◆ WORK ORDER:
Find every line in the entries that holds the string "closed" and report it.

◆ SUPPLIED MATERIAL:
[Start of section]
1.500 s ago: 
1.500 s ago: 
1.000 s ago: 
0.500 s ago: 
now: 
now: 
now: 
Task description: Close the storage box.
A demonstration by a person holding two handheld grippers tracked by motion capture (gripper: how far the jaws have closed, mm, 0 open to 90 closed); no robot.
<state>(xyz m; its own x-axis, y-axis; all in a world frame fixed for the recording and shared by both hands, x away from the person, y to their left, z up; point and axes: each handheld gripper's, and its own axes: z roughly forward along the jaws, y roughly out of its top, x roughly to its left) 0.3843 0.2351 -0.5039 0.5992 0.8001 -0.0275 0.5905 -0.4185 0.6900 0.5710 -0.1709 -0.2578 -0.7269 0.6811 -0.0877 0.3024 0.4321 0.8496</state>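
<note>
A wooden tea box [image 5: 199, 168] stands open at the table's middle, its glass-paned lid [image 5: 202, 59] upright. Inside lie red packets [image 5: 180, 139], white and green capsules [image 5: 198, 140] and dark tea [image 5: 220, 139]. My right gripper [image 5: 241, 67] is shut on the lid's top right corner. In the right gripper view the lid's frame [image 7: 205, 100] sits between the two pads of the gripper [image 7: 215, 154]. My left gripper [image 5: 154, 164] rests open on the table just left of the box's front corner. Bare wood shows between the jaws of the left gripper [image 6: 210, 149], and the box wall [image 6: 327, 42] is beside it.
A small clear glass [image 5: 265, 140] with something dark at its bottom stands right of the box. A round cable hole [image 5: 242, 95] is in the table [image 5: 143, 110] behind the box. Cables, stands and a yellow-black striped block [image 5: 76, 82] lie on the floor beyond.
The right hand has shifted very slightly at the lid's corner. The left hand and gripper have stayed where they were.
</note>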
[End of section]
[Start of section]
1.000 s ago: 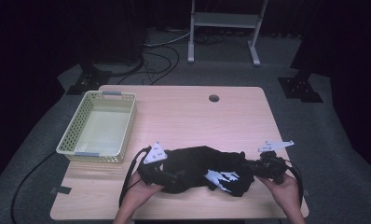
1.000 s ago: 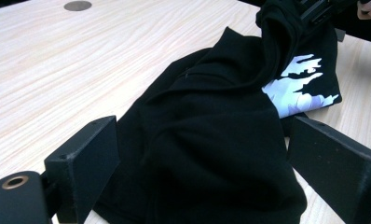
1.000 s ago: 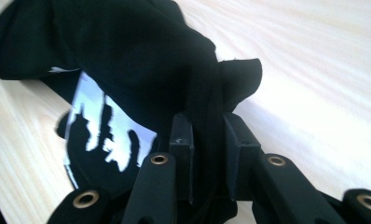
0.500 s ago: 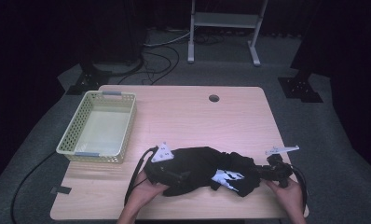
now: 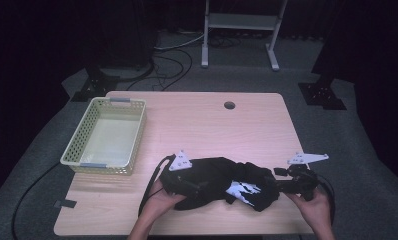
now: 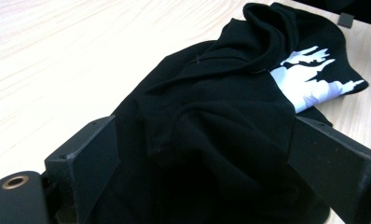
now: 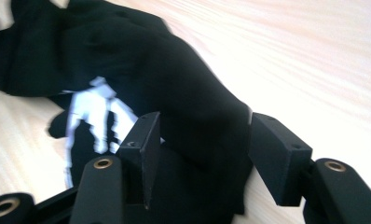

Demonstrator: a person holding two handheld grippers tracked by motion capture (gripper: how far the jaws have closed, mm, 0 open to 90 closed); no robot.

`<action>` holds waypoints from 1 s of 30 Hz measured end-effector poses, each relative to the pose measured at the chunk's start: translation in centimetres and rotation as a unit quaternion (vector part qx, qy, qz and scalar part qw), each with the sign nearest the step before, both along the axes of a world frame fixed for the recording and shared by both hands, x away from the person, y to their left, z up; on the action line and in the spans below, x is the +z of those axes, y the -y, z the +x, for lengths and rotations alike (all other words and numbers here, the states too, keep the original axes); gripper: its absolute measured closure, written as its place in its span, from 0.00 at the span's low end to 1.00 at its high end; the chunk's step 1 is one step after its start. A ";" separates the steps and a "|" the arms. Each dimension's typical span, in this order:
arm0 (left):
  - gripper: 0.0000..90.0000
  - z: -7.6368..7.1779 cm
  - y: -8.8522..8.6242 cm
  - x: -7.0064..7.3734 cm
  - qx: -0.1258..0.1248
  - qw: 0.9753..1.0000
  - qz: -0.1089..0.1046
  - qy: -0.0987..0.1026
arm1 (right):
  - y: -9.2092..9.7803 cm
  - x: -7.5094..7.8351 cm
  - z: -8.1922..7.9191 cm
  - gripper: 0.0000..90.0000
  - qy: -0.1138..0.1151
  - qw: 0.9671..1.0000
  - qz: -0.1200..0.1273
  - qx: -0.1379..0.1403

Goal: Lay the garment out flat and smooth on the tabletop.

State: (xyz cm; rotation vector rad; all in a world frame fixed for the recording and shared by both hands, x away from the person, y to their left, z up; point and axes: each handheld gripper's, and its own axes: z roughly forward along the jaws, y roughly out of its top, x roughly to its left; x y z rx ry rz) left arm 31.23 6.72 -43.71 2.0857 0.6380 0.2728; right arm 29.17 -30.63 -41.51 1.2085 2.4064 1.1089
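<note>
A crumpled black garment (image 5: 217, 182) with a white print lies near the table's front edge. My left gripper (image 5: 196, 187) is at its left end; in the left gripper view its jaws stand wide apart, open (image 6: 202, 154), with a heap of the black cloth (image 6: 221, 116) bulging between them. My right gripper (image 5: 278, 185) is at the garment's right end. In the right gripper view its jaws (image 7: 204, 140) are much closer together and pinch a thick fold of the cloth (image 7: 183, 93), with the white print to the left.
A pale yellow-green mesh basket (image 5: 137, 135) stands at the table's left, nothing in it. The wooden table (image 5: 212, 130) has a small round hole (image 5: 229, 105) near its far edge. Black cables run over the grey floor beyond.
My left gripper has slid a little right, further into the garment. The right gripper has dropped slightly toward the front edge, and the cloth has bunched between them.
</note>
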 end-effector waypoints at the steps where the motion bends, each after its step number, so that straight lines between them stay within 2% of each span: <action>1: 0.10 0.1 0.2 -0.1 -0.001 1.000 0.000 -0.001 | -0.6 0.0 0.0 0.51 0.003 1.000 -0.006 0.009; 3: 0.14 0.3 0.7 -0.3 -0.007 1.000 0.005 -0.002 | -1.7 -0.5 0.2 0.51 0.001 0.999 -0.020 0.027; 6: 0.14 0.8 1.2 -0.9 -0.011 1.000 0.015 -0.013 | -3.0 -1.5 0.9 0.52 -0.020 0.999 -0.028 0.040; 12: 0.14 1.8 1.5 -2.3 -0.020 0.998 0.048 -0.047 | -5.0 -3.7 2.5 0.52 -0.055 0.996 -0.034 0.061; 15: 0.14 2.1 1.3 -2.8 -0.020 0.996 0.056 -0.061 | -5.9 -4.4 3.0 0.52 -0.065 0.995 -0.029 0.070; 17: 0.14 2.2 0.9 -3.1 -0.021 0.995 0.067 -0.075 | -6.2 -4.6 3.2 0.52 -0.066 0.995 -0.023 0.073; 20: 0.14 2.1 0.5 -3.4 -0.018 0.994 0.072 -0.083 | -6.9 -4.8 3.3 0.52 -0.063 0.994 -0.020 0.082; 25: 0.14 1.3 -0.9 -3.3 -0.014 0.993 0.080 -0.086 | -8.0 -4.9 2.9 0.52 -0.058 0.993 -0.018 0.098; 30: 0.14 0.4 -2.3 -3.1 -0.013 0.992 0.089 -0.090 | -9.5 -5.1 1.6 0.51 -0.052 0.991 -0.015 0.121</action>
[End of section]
◆ EXPECTED ANSWER:
A demonstration by a person holding two handheld grippers tracked by motion capture (gripper: how far the jaws have closed, mm, 0 open to 90 closed); no robot.
Demonstrator: a person holding two handheld grippers tracked by motion capture (gripper: how far the jaws have closed, mm, 0 open to 90 closed); no robot.

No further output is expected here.